## Stored data entries
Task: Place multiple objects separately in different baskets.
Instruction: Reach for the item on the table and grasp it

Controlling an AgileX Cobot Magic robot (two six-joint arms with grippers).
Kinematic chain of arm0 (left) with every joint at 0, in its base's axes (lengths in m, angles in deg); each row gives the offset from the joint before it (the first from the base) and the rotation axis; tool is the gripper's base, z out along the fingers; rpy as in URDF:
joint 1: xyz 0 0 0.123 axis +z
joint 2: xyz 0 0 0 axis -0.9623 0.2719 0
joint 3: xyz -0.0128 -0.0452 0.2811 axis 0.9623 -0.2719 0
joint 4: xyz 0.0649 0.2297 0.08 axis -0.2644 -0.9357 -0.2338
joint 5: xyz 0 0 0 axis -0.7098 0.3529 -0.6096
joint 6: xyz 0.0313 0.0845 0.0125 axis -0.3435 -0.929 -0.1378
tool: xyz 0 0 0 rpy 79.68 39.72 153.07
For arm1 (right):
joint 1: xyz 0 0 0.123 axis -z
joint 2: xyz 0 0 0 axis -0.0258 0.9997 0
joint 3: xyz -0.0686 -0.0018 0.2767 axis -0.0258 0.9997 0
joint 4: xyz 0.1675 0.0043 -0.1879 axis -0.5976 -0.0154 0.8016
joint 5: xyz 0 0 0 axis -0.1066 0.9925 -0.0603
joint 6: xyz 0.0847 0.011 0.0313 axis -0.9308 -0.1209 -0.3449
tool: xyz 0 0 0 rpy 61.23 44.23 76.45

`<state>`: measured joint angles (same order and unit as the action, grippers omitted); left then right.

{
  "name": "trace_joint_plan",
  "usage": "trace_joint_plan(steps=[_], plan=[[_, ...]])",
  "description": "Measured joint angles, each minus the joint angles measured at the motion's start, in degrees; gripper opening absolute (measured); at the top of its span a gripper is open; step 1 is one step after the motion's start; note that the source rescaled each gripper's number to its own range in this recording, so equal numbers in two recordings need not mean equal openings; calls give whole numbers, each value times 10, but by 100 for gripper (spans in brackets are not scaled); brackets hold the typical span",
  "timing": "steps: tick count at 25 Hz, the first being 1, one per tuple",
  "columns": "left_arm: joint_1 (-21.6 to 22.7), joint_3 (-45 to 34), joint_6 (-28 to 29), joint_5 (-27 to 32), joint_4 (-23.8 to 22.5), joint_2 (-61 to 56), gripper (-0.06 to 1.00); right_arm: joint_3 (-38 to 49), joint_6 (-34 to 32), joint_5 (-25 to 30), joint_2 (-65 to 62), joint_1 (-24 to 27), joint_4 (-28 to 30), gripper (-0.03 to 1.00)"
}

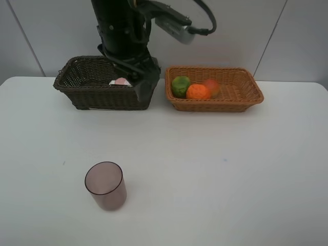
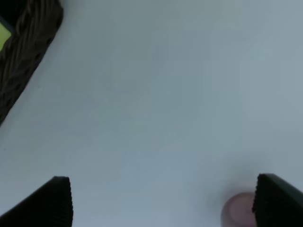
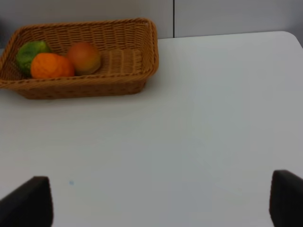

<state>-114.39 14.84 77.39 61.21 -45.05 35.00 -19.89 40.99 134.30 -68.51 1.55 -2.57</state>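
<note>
Two baskets sitting along the far edge of the white tabletop [image 1: 230, 179].
The dark brown basket [image 1: 87, 95] is holding a small pink bottle [image 1: 122, 81]; the light tan basket [image 1: 241, 92] beside it is carrying a green fruit [image 1: 180, 85], an orange [image 1: 198, 91] and a red-yellow fruit [image 1: 211, 86]. The mauve cup [image 1: 105, 185] is standing upright near the front edge. The left end effector [image 2: 161, 201] and right end effector [image 3: 161, 203] are both spreading their fingers wide, gripping nothing.

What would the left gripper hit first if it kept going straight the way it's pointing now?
Probably the bare white table. The left gripper is open, with only tabletop between its fingers. The mauve cup sits just inside one finger, and the dark basket lies off to the side; depth is unclear.
</note>
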Motion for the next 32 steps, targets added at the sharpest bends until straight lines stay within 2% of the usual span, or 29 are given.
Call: trace_joint_plan(steps=[5,14,24,28,32], plan=[[0,-11,-42,0,19,-6,100,0,0,0,0,0,0,100],[0,-142,-160,-5,28,-80,100,0,0,0,0,0,0,100],[0,-357,-265,-150,30,-141,100,0,0,0,0,0,0,100],[0,-386,-294,-188,41,-141,100,0,0,0,0,0,0,100],[0,-388,-327,-200,55,-142,100,0,0,0,0,0,0,100]])
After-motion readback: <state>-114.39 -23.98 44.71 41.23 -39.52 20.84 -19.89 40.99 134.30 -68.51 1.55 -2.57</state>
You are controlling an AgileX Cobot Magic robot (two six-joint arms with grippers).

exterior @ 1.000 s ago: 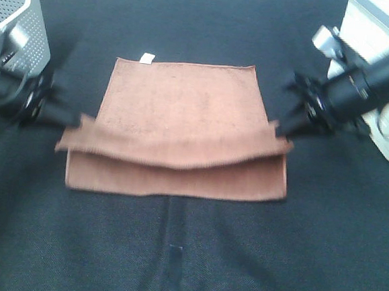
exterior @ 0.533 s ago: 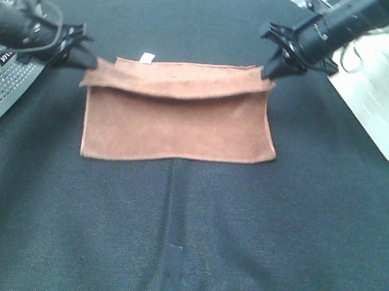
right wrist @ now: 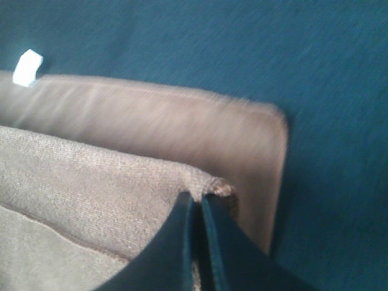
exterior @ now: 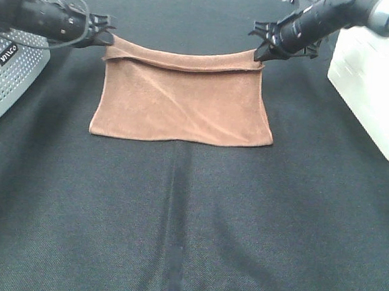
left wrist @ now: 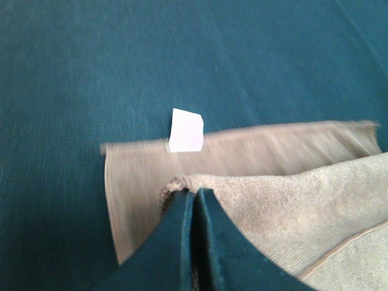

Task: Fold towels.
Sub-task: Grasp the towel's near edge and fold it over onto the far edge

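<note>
The left fingers [left wrist: 177, 242] are closed tight on 1 far corner of the towel [exterior: 184, 107]; the right fingers [right wrist: 174, 242] are closed tight on the other. It lies in 2 layers on the black worktop [exterior: 175, 218], its upper edge just short of the white tag [left wrist: 185, 130].

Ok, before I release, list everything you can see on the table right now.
towel: one, reddish-brown, middle of the table, doubled over with the top layer drawn to the far edge.
tag: one, white, on the lower layer's far edge, toward the left side.
table cover: one, black, under everything.
perforated bin: one, grey-white, at the left edge of the exterior view.
box: one, white, at the right edge of the exterior view.
left gripper: one, black, shut on the top layer's far left corner.
right gripper: one, black, shut on the top layer's far right corner.
</note>
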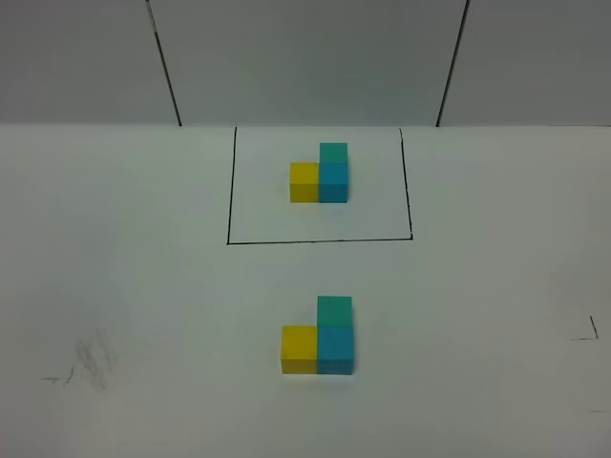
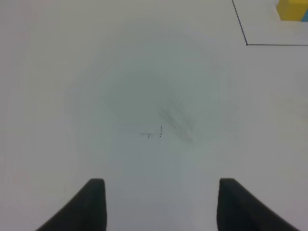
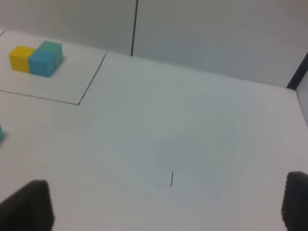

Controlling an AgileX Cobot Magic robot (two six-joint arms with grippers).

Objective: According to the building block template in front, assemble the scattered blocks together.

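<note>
The building block template (image 1: 320,174) stands inside a black-line rectangle (image 1: 320,240) at the back: yellow beside blue, teal-green on the blue. It also shows in the right wrist view (image 3: 36,57), and its yellow cube (image 2: 292,9) shows in the left wrist view. In front, outside the border, the yellow block (image 1: 299,349) touches the blue block (image 1: 336,350), and the teal-green block (image 1: 334,310) sits on the blue. My left gripper (image 2: 161,202) is open and empty over bare table. My right gripper (image 3: 166,207) is open wide and empty. Neither arm shows in the exterior view.
The white table (image 1: 143,286) carries faint pen marks at the front left (image 1: 81,367) and at the right edge (image 1: 587,332). A grey panelled wall (image 1: 305,57) rises behind the table. A teal sliver (image 3: 1,133) shows at the edge of the right wrist view.
</note>
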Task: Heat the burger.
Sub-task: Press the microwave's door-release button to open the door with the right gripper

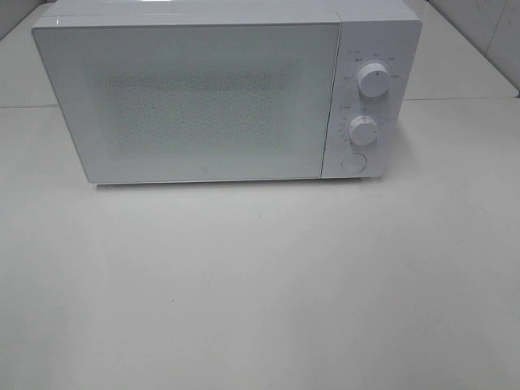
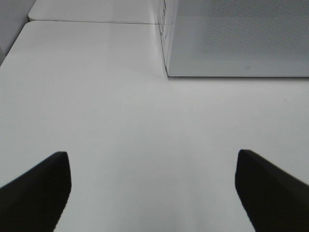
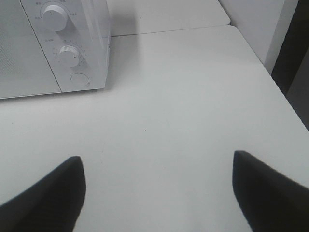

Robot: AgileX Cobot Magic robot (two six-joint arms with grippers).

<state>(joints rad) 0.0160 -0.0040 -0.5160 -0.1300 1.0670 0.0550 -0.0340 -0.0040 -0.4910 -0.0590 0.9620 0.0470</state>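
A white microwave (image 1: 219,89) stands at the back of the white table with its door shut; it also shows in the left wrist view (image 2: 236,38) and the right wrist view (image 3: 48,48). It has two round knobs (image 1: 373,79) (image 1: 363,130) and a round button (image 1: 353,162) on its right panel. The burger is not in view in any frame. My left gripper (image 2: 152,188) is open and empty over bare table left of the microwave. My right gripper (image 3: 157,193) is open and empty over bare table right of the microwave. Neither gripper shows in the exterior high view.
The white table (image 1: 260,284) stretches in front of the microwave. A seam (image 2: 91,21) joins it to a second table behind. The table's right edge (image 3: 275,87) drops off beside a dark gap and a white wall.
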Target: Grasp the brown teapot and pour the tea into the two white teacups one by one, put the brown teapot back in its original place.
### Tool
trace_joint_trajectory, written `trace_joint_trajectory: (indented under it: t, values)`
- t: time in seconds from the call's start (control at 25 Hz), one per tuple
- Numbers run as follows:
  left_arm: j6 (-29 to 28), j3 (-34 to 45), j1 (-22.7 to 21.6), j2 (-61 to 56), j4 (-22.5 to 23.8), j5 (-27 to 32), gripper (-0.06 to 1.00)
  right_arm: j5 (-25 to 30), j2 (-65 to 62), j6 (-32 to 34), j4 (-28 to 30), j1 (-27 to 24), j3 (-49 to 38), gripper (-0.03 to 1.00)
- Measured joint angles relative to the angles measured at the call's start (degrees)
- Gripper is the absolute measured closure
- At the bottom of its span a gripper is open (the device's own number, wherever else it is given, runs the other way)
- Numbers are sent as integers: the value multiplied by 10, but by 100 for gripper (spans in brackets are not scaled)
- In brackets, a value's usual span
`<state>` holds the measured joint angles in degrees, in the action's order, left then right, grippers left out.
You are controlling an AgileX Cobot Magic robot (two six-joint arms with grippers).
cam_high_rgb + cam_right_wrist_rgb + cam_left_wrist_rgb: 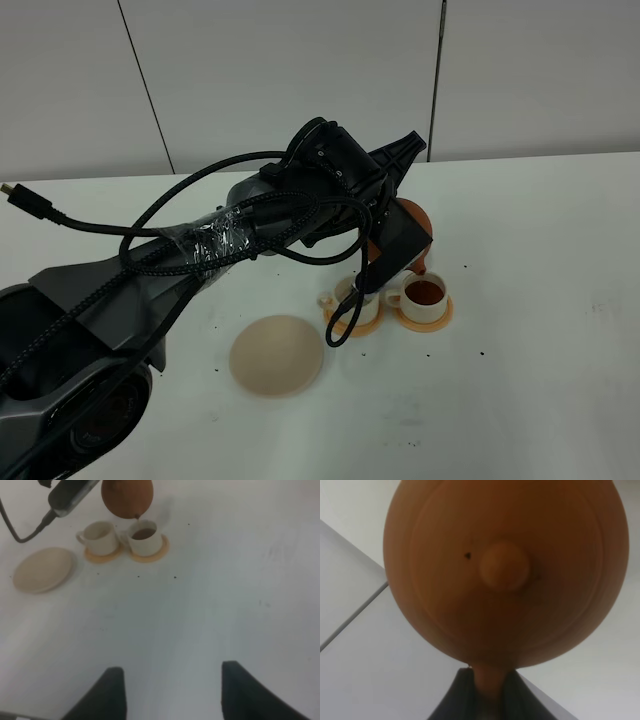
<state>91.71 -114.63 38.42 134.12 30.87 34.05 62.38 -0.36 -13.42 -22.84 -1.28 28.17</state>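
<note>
My left gripper (398, 243) is shut on the loop handle of the brown teapot (414, 217) and holds it tilted, spout down, over the right white teacup (426, 294), which holds brown tea. The left white teacup (352, 297) stands beside it, partly behind a cable; its inside looks empty in the right wrist view (100, 536). Each cup sits on an orange coaster (440, 318). The beige trivet (276, 354) lies bare to the front left. In the left wrist view the teapot (504, 565) fills the frame, with the left gripper (490, 700) shut on its handle. My right gripper (172, 695) is open and empty, well away from the cups.
Thick black cables (180, 225) loop off the left arm, and one hangs down beside the left cup. The white table (540, 400) carries a few small dark specks. A grey panelled wall (300, 70) stands behind the table.
</note>
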Motion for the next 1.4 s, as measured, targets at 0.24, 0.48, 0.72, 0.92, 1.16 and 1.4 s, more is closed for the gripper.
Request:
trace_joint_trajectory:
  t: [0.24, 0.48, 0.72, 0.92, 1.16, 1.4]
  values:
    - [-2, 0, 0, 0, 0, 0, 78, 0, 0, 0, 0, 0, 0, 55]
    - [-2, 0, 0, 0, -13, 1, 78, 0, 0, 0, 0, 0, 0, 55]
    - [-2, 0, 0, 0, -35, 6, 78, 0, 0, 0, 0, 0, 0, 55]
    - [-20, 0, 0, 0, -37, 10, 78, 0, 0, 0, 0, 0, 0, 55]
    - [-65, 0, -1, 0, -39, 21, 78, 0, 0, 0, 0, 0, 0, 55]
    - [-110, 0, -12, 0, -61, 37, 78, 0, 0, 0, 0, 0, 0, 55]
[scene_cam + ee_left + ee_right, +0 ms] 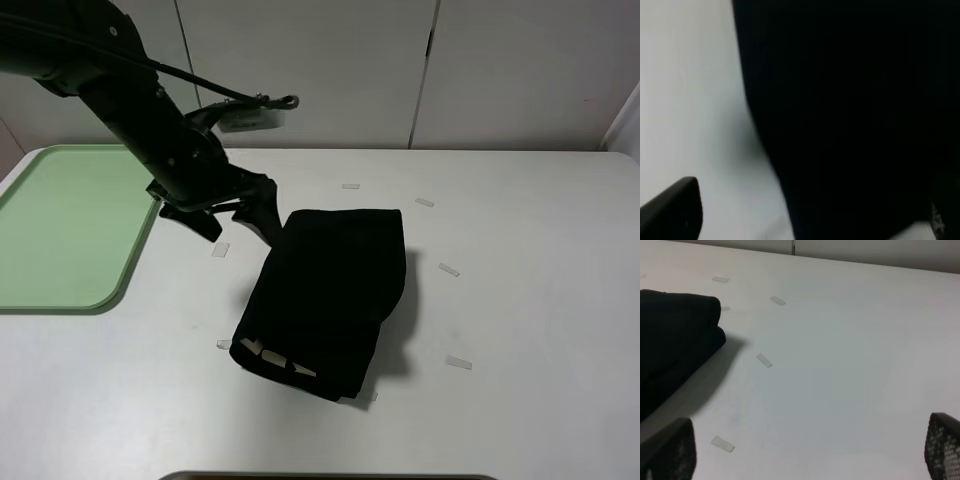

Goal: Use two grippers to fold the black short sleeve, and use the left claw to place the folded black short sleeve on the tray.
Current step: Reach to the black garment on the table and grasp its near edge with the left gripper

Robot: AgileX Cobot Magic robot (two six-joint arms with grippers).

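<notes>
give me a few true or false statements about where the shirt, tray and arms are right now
1. The black T-shirt lies folded on the white table. True.
2. The T-shirt is already on the pale-green tray. False: the tray is bare and the shirt lies on the table to its right.
3. The left end effector is at the shirt's far left corner. True.
4. The right end effector is clamped on the shirt. False: the right wrist view shows its fingers spread over bare table, apart from the shirt.
5. Pale lettering shows at the shirt's near edge. True.
</notes>
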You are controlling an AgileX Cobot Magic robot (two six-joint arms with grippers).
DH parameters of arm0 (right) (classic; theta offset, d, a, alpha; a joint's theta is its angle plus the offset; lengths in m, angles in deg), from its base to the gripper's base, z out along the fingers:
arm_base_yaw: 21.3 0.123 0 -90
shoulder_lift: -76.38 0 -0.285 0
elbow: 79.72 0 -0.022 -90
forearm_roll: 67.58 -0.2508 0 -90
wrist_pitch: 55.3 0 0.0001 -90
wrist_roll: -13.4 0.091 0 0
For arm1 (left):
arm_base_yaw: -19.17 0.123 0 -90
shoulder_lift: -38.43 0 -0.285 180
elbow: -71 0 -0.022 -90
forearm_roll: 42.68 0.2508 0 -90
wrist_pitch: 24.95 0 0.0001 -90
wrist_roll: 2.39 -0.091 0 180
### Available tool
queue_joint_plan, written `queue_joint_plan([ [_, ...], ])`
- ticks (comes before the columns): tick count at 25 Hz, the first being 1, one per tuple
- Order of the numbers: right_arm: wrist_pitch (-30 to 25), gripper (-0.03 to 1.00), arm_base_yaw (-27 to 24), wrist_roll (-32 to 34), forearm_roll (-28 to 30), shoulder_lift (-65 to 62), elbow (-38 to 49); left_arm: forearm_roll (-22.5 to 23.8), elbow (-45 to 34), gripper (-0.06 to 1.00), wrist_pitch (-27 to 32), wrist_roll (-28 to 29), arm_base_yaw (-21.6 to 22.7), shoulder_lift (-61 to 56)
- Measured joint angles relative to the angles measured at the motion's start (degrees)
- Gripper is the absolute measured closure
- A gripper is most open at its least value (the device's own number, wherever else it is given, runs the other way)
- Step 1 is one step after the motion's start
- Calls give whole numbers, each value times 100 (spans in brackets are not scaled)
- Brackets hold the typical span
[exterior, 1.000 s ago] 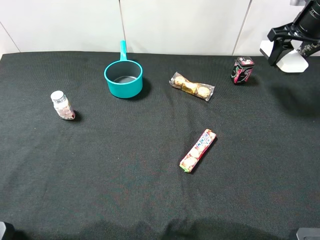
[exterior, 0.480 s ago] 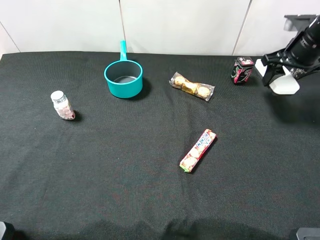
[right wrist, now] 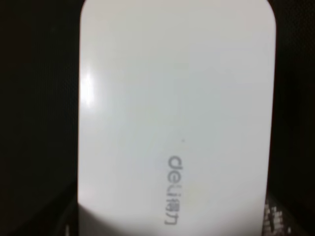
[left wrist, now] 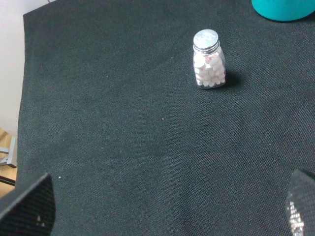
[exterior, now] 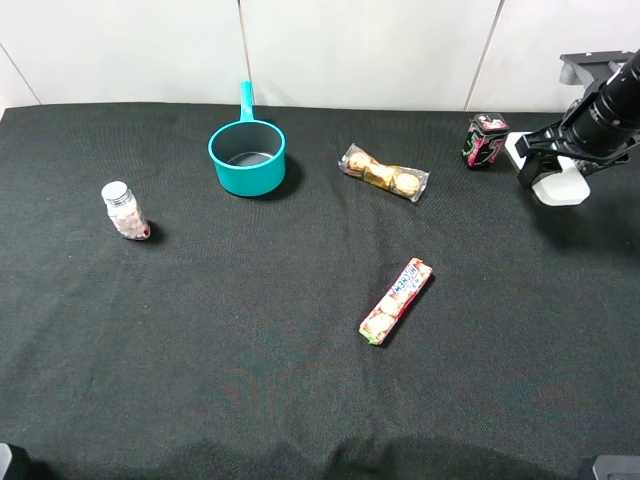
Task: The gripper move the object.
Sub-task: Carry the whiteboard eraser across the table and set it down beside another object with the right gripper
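Observation:
The object is a plain white oblong case point(exterior: 560, 183) with rounded corners, at the far right of the table in the exterior view. My right gripper point(exterior: 553, 166), a black claw on a dark arm, is shut on it and holds it just above the black cloth, right of the small pink-and-black tin point(exterior: 485, 140). In the right wrist view the white case point(right wrist: 177, 113) fills almost the whole picture, with grey lettering on it. My left gripper point(left wrist: 165, 211) is open and empty above bare cloth, short of the pill bottle point(left wrist: 209, 66).
A teal saucepan point(exterior: 247, 155) stands at the back left. A pill bottle point(exterior: 124, 211) stands at the left. A clear pack of gold chocolates point(exterior: 384, 173) lies at the back middle. A red-and-white candy roll point(exterior: 397, 300) lies in the middle.
My right gripper has come down and leftward with the white case, from the top right corner to just right of the tin. The other things have not moved.

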Motion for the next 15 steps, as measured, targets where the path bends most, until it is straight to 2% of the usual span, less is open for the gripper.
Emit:
queue_joint_plan([
  [15, 620, 51, 0, -27, 0, 401, 304, 0, 0, -5, 0, 0, 0, 0],
])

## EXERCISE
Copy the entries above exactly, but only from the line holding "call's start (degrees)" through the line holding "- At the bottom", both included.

## EXPECTED OUTPUT
- Measured joint angles relative to the angles measured at the call's start (degrees)
- Gripper is the absolute measured closure
- At the bottom of its span a gripper is open (the device's own number, wherever else it is given, runs the other way)

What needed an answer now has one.